Pour être utiles, les tableaux de bords doivent rester simples: trop d’information tue l’information.

Ils sont alimentés en amont par des données exhaustives, mais il ne faut détailler dans des synthèses que celles qui ont un intérêt pour les KPIs suivis et regrouper les autres, quitte à revenir dans le détail si on constate une évolution inhabituelle. Typiquement, le détail des charges de fonctionnement a rarement sa place dans les tableaux de suivi.

La fiabilisation des données est clé. Pour les indicateurs financiers, les données comptables sont les plus fiables, mais elles sont rarement en temps réel, surtout si la comptabilité est externalisée. Et, à moins d’avoir mis en place une comptabilité analytique, elles ne donnent pas les charges par fonction (administratif, commercial, R&D, etc.), mais seulement par nature (prestations, achats de fournitures, etc.). Elles permettent néanmoins de valider à posteriori que les données utilisées pour le pilotage opérationnel, le reporting, sont correctes : les résultats doivent correspondre[1].


Il faut donc généralement partir des données brutes : devis, facturation clients et fournisseurs, données de paie, relevés de banque. Une erreur assez classique concerne la TVA : l’analyse financière de la performance, tout comme le compte de résultats comptable, se base sur des montants hors taxe (l’effet de la TVA est nul puisqu’elle est ensuite récupérée ou remboursée) alors que le suivi de trésorerie doit intégrer les décalages entre la date des flux TTC et le paiement de la TVA. Seule la mise en place de process rigoureux, si possible simples, permet de s’assurer que l’intégralité des informations se déverse dans les outils de pilotage.

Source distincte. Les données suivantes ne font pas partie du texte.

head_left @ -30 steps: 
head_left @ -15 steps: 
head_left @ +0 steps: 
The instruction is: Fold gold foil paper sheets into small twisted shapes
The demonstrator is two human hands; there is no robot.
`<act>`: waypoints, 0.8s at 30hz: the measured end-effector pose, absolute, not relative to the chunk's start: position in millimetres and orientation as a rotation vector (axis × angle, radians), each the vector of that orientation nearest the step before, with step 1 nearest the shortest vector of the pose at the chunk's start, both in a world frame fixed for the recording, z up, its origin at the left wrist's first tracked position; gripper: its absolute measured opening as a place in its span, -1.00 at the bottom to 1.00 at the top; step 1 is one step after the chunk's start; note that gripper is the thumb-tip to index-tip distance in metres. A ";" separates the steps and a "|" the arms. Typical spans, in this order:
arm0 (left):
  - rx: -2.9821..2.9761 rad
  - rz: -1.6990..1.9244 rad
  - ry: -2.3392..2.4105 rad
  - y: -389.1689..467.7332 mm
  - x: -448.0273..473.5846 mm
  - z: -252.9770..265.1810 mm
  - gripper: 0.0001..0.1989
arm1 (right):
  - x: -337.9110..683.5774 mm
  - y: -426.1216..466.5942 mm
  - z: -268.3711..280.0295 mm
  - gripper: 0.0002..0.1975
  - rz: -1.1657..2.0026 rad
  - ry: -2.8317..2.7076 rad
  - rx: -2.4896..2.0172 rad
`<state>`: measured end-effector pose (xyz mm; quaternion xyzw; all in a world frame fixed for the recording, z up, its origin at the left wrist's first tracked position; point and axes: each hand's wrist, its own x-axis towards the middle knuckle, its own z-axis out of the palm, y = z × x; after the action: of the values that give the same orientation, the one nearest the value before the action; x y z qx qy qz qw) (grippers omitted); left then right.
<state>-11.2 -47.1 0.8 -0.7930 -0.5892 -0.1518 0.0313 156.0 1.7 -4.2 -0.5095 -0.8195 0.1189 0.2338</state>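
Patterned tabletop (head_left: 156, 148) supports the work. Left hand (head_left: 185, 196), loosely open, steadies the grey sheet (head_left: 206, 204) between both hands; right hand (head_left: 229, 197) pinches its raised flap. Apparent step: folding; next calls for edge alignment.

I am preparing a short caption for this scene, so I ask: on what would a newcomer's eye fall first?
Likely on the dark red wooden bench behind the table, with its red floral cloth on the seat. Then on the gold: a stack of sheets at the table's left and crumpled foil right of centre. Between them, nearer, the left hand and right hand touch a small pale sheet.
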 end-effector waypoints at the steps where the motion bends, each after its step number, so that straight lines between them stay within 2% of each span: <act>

Où arrive l’information ? Par qui/quoi transite-t-elle? Comment et où est-elle enregistrée ? De plus en plus de choses peuvent être automatisées : des logiciels et des applications se connectent à la fois au compte bancaire et aux boîtes mails et collectent toutes les données qui transitent. Certains paramétrages permettent d’allouer automatiquement les factures à un type de dépenses. C’est pratique, ça fait gagner un temps fou, mais encore faut-il s’assurer de l’exhaustivité des informations et vérifier les allocations.

Le choix des outils dépend vraiment des besoins. On aura tendance à regarder ce que fait le voisin, mais, même si c’est un bon réflexe pour s’informer, ce qui lui convient parfaitement ne fera pas forcément le job pour d’autres.

Prendre un seul outil généraliste qui propose des modules pour tout n’est pas forcément mieux que d’interfacer plusieurs outils très spécifiques, qui vont permettre de gérer les ventes, factures et devis, les aspects de payes, ceux de la gestion des stocks, etc. Un fichier Excel bien construit et, de fait, sur mesure, vaut souvent mieux qu’un logiciel mal paramétré. Si le choix se porte vers un outil logiciel, l’important est d’en présélectionner un certain nombre et de demander des démonstrations, avec notamment celui ou celle qui utilisera au quotidien la solution, pour apprécier sa pertinence au regard de l’activité, sa simplicité et son ergonomie.

Le choix des KPIs et de la structure des outils de pilotage est réellement important car il impacte un autre type d’outil de gestion : le budget. Cet exercice de prévision à court terme prendra très souvent le même format que le reporting, ce qui permettra de calculer et d’analyser par la suite les écarts entre les données budgétées et celles réalisées. Il faut donc que le format des données extraites du logiciel, sauf à pouvoir l’utiliser pour construire le budget, corresponde.

La mise en place d’un pilotage demande donc de la réflexion : sur le fond (choix des indicateurs et de leur mode de calcul, périodicité du suivi), l’objectif étant qu’il doit être une véritable aide à la décision, et sur la forme (choix des outils, logiciel, Excel, etc) pour être le plus fiable et rapide possible.

Par Alexandra Golovanow et Caroline De Decker


[1] Certaines écritures comptables, notamment les provisions, sont rarement intégrées dans les outils de pilotage et expliquent généralement une grande partie des écarts qu’on peut constater.